90 s pour le changement climatique : pourquoi les orages seront-ils plus violents avec le réchauffement climatique ?
Environ 16 millions d’orages se produisent chaque année dans le monde, principalement dans les régions tropicales et équatoriales. Les zones tempérées ne sont pas en reste. On observe en moyenne près de 478 000 impacts de foudre en France, répartis sur 240 jours de l’année, soit 2 jours sur 3. Chaque année, les orages causent des dommages significatifs sur les biens et les personnes. Nous allons aborder dans ce numéro l’impact du changement climatique sur les orages.
En matière de statistiques, nous avons peu de recul concernant les orages et impacts de foudre en France. Météorage ne les recense que depuis 1989. Sur la période récente 1989-2022, on n’observe pas d’évolution significative de la fréquence des orages en France. Météo France observe sur la période 1959-2020 une augmentation des pluies extrêmes en intensité, notamment sur les régions méditerranéennes.
Rappelons que la violence d’un orage dépend de plusieurs facteurs :
- un gradient de température important entre de l'air chaud au niveau du sol et de l'air froid en altitude
- une masse d'air suffisamment humide
- une énergie potentielle de convection disponible nommée "Cape" en anglais, qui décrit l'instabilité de l'air et correspond à des variations de vitesse et de direction du vent selon l'altitude.
- le cisaillement de vent qui correspond à des variations de vitesse et de direction de vent selon l'altitude.
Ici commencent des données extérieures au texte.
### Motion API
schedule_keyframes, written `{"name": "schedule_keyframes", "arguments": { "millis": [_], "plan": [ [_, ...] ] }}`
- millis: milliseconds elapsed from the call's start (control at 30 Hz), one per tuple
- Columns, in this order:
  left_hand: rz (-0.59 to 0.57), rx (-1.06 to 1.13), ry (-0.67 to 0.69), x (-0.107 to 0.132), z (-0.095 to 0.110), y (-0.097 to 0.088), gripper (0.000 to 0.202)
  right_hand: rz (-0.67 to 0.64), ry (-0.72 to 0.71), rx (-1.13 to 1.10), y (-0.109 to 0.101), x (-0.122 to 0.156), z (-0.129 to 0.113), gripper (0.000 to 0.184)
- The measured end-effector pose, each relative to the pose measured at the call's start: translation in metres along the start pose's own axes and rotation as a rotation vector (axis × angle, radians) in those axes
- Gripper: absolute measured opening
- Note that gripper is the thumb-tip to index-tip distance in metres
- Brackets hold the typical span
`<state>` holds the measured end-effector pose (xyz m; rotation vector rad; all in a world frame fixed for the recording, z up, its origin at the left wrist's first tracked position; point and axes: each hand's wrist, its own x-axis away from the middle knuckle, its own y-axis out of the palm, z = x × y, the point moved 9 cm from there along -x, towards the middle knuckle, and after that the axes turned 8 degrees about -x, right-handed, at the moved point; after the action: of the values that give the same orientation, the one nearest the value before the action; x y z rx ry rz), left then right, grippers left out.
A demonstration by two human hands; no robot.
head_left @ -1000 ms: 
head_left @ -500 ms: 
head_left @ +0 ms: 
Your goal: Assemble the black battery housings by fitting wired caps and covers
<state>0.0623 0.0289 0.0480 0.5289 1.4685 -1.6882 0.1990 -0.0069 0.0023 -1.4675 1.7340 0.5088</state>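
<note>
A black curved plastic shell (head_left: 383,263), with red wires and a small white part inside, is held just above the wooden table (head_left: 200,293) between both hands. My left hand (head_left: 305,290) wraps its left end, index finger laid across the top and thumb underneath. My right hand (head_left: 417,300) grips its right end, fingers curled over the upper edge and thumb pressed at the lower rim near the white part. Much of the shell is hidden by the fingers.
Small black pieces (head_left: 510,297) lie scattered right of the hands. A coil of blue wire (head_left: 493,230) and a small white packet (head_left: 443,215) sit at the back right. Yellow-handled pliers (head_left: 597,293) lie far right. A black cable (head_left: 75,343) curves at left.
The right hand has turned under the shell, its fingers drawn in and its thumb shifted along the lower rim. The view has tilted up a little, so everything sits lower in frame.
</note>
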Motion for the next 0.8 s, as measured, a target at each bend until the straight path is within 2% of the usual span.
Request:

- des déclencheurs permettant une ascendance de l'air : les reliefs, les zones de convergence du vent, les fronts météorologiques délimitant deux masses d'air.
Avec le réchauffement climatique, les masses d'air peuvent contenir davantage d'humidité
Selon une loi physique nommée relation de Clausius-Clapeyron, une atmosphère qui se réchauffe de 1°C peut contenir 7% de vapeur d’eau, et donc d’humidité supplémentaire. Le réchauffement climatique entraîne aussi une plus grande évaporation des plans d’eau et océans, une plus grande évapotranspiration des cultures agricoles et des forêts, ce qui accroit encore le potentiel d’une teneur élevée de vapeur d’eau dans l’atmosphère.
Le 6ème rapport du GIEC met en avant l’augmentation du risque de pluies extrêmes et d’inondations sous l’effet du réchauffement climatique. Les scénarios prévoient d’ici 2050 une hausse des pluies plus intenses, apportant des volumes d’eaux importants sur de courtes durées. Dans un scénario de réchauffement à +1,5°C, les précipitations décennales (c’est-à-dire qui se produisent actuellement une fois tous les dix ans) se produiront 1,5 fois plus souvent. Dans un scénario à +4°C, la probabilité de telle précipitation est 2,7 fois plus importante. Les dégâts occasionnés augmenteront à chaque niveau de réchauffement. Avec un réchauffement de 4°C, ils seraient 4 à 5 fois supérieurs à ceux correspondant à un réchauffement de 1,5°C.
Des températures de l'eau de mer plus élevées qui servent de carburant aux orages
On constate depuis quelques années, avec des vagues de chaleur plus nombreuses et plus intenses, des températures de la mer plus élevées sur nos côtes. La mer Méditerranée est particulièrement exposée aux remontées d’air très chaud venu d’Afrique du Nord.
L’été 2022 s’est placé au 2ème rang des plus chauds en France après 2003. Au mois d’août, la température de l’eau de surface de la Méditerranée a atteint des sommets dans les parages de la Corse avec 28 à 30°C. Cette eau tropicale a servi de carburant à une puissante ligne de grains orageux dans la nuit du 17 au 18 août. Elle s’est formée près des îles Baléares puis s’est déplacée rapidement vers le nord-est en touchant la Corse, l’Italie, la Slovénie, l’Autriche, puis la République tchèque en seulement 12 heures. Les rafales ont atteint jusqu’à 225 km/h en rafales en Corse, entraînant la mort de 12 personnes et blessé 106 autres, causant également d’importants dégâts matériels.
Dans un climat réchauffé, de plus en plus de pluies très intenses se produisent en peu de temps
Les pluies extrêmes étaient en France réservées aux régions méditerranéennes. Pour la première fois, un orage stationnaire a donné plus de 100 mm en une heure sur la partie nord-ouest de la France avec 107 mm (107 litres d’eau/m2) à Cossé-le-Vivien en Mayenne, dans la soirée du 18 juin 2024.
Avec des orages accompagnés de pluies de plus en plus intenses, la capacité d’évacuation de gros volumes d’eau doit être anticipé dans les aménagements des grandes agglomérations mais aussi en milieu rural où les coulées de boue et ruissellements peuvent faire de gros dégâts.